What the task asks
Starting with the opening line of the material, restate every line word for word, and end on the line containing "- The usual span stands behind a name".

Task inputs

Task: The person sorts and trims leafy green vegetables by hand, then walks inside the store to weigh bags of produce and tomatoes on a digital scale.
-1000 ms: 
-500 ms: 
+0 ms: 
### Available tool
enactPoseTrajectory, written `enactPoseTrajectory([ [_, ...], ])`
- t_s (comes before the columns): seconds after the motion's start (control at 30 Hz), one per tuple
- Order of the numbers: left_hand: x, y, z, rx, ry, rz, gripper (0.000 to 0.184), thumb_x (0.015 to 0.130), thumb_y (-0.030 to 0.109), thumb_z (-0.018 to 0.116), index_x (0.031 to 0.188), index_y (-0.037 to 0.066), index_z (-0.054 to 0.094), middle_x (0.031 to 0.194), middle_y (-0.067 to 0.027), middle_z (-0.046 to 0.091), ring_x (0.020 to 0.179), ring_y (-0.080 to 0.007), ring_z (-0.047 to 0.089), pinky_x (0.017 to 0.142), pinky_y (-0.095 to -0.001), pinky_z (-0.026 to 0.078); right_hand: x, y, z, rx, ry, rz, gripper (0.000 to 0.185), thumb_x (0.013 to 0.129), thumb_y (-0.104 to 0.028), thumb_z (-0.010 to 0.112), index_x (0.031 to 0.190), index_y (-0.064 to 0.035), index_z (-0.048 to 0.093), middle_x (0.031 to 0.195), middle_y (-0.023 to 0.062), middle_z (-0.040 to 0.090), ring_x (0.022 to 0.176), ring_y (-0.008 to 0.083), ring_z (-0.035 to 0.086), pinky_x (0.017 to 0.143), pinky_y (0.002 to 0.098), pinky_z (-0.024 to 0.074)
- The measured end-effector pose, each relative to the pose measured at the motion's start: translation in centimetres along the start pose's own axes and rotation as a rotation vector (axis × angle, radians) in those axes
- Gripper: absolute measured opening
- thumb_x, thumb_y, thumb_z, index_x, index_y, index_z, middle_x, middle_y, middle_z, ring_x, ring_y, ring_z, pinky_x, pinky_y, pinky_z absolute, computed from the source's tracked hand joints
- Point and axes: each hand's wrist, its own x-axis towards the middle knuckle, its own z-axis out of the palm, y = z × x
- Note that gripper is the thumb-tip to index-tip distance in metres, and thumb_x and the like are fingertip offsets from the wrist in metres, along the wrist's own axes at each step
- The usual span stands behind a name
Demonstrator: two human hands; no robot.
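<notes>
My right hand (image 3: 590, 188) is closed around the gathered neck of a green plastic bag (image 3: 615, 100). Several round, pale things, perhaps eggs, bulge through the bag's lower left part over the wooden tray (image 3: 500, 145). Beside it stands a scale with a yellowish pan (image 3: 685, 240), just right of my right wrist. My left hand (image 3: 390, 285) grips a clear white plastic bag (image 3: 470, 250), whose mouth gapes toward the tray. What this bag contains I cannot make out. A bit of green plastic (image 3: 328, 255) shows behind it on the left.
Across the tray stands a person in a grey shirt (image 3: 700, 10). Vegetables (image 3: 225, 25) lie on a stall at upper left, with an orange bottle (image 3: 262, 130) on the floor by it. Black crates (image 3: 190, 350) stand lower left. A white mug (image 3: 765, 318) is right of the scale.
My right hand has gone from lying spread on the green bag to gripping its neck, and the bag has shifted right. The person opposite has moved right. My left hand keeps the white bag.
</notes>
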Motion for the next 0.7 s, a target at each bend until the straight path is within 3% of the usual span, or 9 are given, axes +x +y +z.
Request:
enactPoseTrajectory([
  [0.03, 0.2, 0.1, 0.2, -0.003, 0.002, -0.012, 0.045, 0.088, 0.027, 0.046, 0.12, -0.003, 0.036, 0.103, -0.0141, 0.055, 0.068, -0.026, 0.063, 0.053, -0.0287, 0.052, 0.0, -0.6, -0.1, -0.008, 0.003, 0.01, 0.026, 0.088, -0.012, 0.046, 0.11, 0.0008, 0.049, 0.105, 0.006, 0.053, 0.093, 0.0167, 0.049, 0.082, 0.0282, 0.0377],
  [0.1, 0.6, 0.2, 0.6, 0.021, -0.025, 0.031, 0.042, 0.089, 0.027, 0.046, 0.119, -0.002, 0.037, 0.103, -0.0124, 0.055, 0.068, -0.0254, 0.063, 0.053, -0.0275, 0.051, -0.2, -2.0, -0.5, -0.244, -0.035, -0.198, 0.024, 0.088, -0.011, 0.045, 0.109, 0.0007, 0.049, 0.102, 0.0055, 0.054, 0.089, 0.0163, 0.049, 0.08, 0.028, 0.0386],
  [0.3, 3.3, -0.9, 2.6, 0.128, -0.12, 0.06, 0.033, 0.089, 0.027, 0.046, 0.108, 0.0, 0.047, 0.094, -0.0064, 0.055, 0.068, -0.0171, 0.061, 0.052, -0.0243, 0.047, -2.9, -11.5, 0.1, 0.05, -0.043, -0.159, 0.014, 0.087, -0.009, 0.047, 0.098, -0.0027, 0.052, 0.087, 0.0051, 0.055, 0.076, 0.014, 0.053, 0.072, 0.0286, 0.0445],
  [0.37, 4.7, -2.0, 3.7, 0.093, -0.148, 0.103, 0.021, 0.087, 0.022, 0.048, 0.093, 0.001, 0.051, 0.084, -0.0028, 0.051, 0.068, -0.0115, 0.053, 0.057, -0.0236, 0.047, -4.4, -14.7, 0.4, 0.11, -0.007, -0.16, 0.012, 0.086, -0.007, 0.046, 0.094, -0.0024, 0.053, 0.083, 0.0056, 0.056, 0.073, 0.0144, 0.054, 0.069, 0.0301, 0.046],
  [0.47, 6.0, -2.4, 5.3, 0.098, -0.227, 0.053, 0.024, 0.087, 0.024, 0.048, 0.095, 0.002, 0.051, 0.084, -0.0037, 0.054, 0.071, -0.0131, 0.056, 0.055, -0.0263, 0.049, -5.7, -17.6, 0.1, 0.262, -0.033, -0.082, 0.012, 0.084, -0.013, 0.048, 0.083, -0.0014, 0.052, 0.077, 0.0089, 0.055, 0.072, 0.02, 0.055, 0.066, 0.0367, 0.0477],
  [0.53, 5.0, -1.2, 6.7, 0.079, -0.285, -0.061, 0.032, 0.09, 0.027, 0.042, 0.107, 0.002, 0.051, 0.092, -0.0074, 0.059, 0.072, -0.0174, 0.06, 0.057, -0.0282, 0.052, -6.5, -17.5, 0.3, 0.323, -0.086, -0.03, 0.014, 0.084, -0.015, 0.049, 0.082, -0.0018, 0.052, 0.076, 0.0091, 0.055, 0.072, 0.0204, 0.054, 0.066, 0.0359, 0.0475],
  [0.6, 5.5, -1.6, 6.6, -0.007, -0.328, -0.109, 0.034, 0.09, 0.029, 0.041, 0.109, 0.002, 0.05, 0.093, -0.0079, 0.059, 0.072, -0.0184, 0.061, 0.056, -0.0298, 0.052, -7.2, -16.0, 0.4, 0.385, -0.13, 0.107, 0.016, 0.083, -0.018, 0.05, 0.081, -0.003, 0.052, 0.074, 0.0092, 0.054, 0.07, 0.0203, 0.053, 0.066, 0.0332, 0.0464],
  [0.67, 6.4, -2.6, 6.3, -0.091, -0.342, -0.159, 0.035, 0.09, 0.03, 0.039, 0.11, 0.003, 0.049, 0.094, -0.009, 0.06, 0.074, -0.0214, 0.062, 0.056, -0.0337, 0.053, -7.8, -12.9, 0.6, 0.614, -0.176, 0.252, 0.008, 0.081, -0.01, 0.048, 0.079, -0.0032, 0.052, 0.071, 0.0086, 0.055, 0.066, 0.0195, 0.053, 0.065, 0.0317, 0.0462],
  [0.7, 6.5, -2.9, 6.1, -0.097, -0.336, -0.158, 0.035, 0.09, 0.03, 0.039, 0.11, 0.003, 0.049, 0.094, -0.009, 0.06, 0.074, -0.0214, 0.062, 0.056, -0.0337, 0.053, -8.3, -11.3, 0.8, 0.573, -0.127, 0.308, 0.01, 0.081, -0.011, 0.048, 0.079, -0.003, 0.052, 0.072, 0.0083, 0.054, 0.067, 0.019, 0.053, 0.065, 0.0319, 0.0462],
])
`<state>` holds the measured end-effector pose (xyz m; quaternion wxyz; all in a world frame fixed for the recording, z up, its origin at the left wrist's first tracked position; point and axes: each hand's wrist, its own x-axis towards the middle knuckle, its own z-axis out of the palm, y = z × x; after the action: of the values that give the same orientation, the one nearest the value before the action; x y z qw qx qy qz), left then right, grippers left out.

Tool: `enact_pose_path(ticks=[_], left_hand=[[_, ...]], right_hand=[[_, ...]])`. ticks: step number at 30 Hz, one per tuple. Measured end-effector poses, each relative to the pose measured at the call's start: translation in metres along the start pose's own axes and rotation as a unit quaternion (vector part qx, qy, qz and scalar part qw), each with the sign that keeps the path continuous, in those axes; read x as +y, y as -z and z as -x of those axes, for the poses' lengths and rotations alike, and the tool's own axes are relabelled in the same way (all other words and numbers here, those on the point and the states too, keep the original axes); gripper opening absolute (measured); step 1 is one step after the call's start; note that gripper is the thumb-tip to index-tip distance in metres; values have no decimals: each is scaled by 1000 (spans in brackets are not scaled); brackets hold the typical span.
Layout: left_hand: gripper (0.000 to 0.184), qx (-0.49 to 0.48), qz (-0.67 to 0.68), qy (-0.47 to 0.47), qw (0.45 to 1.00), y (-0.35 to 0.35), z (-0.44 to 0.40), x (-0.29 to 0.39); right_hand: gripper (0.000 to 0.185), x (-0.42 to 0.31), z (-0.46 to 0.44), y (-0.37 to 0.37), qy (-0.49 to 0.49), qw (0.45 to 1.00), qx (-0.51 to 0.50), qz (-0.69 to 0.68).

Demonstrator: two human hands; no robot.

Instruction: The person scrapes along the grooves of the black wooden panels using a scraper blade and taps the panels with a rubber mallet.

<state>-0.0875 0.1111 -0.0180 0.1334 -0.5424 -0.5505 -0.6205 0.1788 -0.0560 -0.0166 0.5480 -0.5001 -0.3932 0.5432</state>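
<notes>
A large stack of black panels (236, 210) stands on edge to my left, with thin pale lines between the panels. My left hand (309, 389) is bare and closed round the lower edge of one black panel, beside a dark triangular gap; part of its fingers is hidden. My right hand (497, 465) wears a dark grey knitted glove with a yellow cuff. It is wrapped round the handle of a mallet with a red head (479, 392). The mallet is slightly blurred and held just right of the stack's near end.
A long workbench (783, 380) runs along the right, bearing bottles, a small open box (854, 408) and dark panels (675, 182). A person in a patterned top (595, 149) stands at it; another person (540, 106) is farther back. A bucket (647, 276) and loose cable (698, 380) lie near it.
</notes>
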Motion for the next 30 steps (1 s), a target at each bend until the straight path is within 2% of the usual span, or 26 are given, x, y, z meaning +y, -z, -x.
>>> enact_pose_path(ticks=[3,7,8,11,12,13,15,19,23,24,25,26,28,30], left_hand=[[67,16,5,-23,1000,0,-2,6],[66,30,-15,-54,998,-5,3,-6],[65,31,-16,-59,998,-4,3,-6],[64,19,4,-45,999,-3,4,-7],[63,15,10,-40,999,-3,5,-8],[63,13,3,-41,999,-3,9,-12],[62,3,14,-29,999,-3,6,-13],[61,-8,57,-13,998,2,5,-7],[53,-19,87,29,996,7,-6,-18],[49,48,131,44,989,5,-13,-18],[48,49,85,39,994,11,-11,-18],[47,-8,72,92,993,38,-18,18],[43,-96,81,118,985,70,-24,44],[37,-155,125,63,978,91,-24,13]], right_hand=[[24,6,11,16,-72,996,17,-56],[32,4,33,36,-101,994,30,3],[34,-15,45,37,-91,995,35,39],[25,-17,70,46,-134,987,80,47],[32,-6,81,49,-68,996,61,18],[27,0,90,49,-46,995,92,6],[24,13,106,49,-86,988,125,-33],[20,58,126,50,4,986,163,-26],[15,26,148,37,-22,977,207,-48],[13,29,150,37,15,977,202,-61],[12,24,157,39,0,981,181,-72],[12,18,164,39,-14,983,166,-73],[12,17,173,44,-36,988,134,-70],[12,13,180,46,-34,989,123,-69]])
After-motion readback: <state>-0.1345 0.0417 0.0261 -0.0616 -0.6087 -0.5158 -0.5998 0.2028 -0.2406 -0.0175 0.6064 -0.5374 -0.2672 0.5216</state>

Task output
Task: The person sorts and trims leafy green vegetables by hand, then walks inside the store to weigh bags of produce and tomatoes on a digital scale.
-1000 ms: 
-500 ms: 
+0 ms: 
### Available tool
enactPoseTrajectory, written `enactPoseTrajectory([ [_, ...], ])`
- t_s (comes before the columns): seconds after the motion's start (control at 30 Hz), one per tuple
- Order of the numbers: left_hand: x, y, z, rx, ry, rz, gripper (0.000 to 0.184), thumb_x (0.015 to 0.130), thumb_y (-0.030 to 0.109), thumb_z (-0.018 to 0.116), index_x (0.031 to 0.188), index_y (-0.037 to 0.066), index_z (-0.054 to 0.094), middle_x (0.031 to 0.194), middle_y (-0.067 to 0.027), middle_z (-0.046 to 0.091), ring_x (0.020 to 0.179), ring_y (-0.080 to 0.007), ring_z (-0.047 to 0.089), pinky_x (0.017 to 0.142), pinky_y (-0.095 to -0.001), pinky_z (-0.026 to 0.078); right_hand: x, y, z, rx, ry, rz, gripper (0.000 to 0.185), thumb_x (0.013 to 0.129), thumb_y (-0.104 to 0.028), thumb_z (-0.010 to 0.112), index_x (0.031 to 0.190), index_y (-0.064 to 0.035), index_z (-0.048 to 0.093), middle_x (0.031 to 0.195), middle_y (-0.023 to 0.062), middle_z (-0.040 to 0.090), ring_x (0.022 to 0.176), ring_y (-0.008 to 0.083), ring_z (-0.035 to 0.086), pinky_x (0.017 to 0.143), pinky_y (0.002 to 0.098), pinky_z (-0.024 to 0.074)
- The measured end-effector pose, each relative to the pose measured at the motion's start: translation in centimetres along the start pose's own axes and rotation as a rotation vector (axis × angle, radians) in those axes
- Gripper: absolute measured opening
- thumb_x, thumb_y, thumb_z, index_x, index_y, index_z, middle_x, middle_y, middle_z, ring_x, ring_y, ring_z, pinky_x, pinky_y, pinky_z absolute, computed from the source's tracked hand joints
- Point and axes: each hand's wrist, its own x-axis towards the middle knuckle, its own z-axis out of the palm, y = z × x
- Note that gripper is the thumb-tip to index-tip distance in metres, and thumb_x and the like are fingertip offsets from the wrist in metres, along the wrist's own axes at each step
- The usual span stands behind a name

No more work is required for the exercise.